EXERCISE INSTRUCTIONS: What follows is a listing. Return every line of it exactly.

RAW DATA:
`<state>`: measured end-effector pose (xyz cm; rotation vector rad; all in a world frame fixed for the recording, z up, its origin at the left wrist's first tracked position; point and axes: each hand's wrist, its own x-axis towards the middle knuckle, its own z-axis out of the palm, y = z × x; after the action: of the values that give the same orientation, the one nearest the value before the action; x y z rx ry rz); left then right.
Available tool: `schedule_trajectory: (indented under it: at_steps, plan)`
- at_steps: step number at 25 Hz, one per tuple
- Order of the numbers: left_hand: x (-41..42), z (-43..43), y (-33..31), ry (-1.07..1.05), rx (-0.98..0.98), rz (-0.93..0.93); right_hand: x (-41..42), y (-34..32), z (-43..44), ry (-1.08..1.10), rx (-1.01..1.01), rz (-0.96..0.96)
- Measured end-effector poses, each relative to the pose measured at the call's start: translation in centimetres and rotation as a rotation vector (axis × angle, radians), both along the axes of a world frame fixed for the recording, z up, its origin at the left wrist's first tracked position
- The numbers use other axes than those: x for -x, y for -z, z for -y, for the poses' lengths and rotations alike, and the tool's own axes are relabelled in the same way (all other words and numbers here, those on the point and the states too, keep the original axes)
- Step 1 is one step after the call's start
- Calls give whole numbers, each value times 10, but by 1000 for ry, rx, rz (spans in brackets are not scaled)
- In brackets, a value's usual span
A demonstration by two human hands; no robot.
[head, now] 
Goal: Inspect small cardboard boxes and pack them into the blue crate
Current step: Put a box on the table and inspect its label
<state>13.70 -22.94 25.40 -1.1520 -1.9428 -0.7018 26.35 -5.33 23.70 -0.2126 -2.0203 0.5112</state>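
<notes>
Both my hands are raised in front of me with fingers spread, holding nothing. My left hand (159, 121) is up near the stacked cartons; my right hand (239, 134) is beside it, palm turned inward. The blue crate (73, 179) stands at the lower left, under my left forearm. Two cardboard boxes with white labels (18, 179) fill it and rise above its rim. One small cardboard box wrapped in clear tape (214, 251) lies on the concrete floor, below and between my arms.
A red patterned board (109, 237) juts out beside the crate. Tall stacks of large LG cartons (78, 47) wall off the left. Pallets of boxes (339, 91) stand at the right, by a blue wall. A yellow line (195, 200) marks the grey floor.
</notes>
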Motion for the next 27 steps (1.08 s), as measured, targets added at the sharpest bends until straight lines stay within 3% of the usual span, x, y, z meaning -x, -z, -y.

SOLUTION FOR THIS EXERCISE:
`<state>`: measured end-effector pose (xyz cm; rotation vector rad; all in a world frame fixed for the recording, z up, its origin at the left wrist's first tracked position; point and axes: each hand's wrist, its own x-axis towards the middle knuckle, its own z-axis out of the palm, y = z × x; after the action: of the values that give the same orientation, the one nearest the value before the action; x y z rx ry rz); left then right.
Available tool: `schedule_trajectory: (indented under it: at_steps, plan)`
- at_steps: step number at 25 Hz, one per tuple
- Order of the numbers: left_hand: x (-41..42), z (-43..43), y (-33..31), ry (-1.07..1.05), rx (-0.98..0.98), rz (-0.93..0.93); right_hand: x (-41..42), y (-34..32), z (-43..44), ry (-1.08..1.10), rx (-1.01..1.01), rz (-0.96..0.96)
- Measured end-effector poses, each relative to the pose measured at the call's start: translation in centimetres and rotation as a rotation vector (axis × angle, radians), both along the axes of a world frame fixed for the recording, z up, its origin at the left wrist's first tracked position
- The numbers use other axes than those: x for -x, y for -z, z for -y, for the poses' lengths and rotations alike, and the tool's own axes are relabelled in the same way (all other words and numbers here, those on the point and the states too, keep the original axes)
- Step 1 is one step after the call's start
- Calls give whole numbers, each value times 10, but by 1000 for ry, rx, rz (spans in brackets are not scaled)
- In brackets, a value's usual span
A demonstration by two human hands; no robot.
[head, now] 
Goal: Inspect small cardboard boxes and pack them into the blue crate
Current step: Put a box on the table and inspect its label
<state>13.70 -22.94 25.40 -1.1520 -1.9428 -0.7018 26.35 -5.33 23.70 -0.2126 -2.0203 0.5112</state>
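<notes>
Both my hands are raised in front of me with fingers spread, holding nothing. My left hand (159, 121) is up near the stacked cartons; my right hand (239, 134) is beside it, palm turned inward. The blue crate (73, 179) stands at the lower left, under my left forearm. Two cardboard boxes with white labels (18, 179) fill it and rise above its rim. One small cardboard box wrapped in clear tape (214, 251) lies on the concrete floor, below and between my arms.
A red patterned board (109, 237) juts out beside the crate. Tall stacks of large LG cartons (78, 47) wall off the left. Pallets of boxes (339, 91) stand at the right, by a blue wall. A yellow line (195, 200) marks the grey floor.
</notes>
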Motion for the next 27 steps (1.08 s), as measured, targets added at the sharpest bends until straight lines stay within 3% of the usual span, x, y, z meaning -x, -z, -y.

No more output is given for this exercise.